[ 
https://issues.apache.org/jira/browse/KAFKA-6366?page=com.atlassian.jira.plugin.system.issuetabpanels:comment-tabpanel&focusedCommentId=16317346#comment-16317346
 ] 

Joerg Heinicke commented on KAFKA-6366:
---------------------------------------

Sorry for the delay. Even though I planned to at least try to extract the 
information from the system over Christmas holidays I haven't managed. Now back 
from vacation I have done so. I attached the log file 
[^ConverterProcessor_DEBUG.zip] (which is around 700k lines and 150 MB for 
about 5 mins!).
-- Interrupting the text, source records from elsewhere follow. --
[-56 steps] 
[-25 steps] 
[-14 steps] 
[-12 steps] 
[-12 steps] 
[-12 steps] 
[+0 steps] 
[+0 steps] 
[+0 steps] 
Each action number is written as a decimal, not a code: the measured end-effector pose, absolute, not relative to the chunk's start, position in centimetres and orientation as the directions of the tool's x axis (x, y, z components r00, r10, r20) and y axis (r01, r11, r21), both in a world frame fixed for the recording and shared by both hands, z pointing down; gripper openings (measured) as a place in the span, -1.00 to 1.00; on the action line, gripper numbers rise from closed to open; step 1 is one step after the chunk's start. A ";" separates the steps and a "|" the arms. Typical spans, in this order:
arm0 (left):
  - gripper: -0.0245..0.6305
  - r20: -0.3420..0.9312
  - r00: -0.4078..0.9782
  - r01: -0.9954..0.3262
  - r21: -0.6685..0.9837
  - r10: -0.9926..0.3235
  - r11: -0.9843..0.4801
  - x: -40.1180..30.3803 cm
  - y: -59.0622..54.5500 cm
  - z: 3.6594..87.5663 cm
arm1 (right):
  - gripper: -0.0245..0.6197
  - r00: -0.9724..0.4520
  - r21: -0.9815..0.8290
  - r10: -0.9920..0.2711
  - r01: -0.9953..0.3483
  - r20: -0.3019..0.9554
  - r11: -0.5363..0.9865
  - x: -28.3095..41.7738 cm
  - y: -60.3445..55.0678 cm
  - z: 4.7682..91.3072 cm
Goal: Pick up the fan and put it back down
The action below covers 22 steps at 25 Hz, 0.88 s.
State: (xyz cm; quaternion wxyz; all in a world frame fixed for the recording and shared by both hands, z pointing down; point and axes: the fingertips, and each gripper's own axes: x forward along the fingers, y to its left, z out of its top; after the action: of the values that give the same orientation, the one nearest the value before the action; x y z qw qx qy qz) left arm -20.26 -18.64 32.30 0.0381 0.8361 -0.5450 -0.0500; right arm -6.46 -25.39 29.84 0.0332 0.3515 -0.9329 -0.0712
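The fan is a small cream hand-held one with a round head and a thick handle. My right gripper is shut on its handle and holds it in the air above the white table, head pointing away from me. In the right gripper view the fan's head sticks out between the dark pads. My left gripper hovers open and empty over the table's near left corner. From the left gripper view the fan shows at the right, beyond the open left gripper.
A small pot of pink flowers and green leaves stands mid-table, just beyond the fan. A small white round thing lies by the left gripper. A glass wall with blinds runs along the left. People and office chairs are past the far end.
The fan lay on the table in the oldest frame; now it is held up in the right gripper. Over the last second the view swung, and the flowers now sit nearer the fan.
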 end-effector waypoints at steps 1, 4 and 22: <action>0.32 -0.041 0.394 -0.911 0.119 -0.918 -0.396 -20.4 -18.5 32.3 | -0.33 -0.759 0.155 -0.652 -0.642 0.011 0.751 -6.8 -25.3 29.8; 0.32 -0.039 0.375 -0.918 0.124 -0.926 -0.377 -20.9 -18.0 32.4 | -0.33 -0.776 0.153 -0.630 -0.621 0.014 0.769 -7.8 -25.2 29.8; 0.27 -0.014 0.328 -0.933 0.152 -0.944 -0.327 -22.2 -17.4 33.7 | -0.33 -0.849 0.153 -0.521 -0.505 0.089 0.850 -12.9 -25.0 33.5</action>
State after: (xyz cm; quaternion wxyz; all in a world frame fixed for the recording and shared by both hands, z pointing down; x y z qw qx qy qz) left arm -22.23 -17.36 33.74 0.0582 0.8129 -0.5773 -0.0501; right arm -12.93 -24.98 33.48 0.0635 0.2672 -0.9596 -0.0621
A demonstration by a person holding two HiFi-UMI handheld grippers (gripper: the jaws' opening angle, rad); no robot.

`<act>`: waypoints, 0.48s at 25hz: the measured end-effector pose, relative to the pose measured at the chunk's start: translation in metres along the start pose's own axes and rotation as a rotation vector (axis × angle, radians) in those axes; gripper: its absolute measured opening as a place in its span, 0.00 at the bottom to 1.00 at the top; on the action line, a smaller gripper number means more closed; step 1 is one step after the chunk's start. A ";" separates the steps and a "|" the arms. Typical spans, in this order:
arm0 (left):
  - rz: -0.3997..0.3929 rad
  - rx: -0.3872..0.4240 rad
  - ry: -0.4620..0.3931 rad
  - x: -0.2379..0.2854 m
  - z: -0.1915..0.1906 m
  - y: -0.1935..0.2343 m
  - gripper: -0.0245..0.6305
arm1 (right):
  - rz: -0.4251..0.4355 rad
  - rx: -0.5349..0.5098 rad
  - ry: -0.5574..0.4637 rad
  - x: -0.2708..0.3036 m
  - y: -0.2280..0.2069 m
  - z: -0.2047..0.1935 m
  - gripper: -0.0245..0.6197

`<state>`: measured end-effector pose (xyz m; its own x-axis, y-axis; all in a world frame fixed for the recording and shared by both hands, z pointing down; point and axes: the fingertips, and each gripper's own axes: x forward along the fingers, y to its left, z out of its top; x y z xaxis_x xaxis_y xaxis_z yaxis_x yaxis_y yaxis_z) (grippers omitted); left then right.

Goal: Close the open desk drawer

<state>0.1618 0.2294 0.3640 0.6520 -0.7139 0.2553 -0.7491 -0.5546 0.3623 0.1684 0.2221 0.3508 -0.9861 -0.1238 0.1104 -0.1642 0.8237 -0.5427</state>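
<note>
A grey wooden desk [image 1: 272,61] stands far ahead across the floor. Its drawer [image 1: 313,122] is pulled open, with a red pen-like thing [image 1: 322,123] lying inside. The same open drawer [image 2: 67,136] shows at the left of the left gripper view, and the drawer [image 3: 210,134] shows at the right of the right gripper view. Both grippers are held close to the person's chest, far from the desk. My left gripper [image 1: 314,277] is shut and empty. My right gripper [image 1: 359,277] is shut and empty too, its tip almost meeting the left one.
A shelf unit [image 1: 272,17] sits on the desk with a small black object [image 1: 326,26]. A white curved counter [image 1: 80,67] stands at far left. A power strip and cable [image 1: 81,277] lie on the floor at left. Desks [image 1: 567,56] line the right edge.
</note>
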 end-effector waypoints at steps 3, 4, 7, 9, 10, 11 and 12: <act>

I don't get additional hints on the issue, not sure whether it 
helps you to confirm the scenario.

We don't have particular test scenarios to test the patch which means we would 
have to run this directly in production - which I'm not too comfortable with if 
you could not even confirm the scenario yet. Another question which comes to my 
mind is how the consumer will behave in case we hit the scenario with the patch 
applied since apparently all other threads are still able to commit while the 
failing thread (pool-5-thread-5 in the attached log file) marked the 
coordinator dead, i.e. what is the expected and probably originally intended 
behavior. And on the most basic and practical side: How do I get a Kafka 
distribution with the patch applied? Apparently I will have to build it myself. 
Can you give me some kick-off hints? Is the documentation at 
https://github.com/apache/kafka all I need?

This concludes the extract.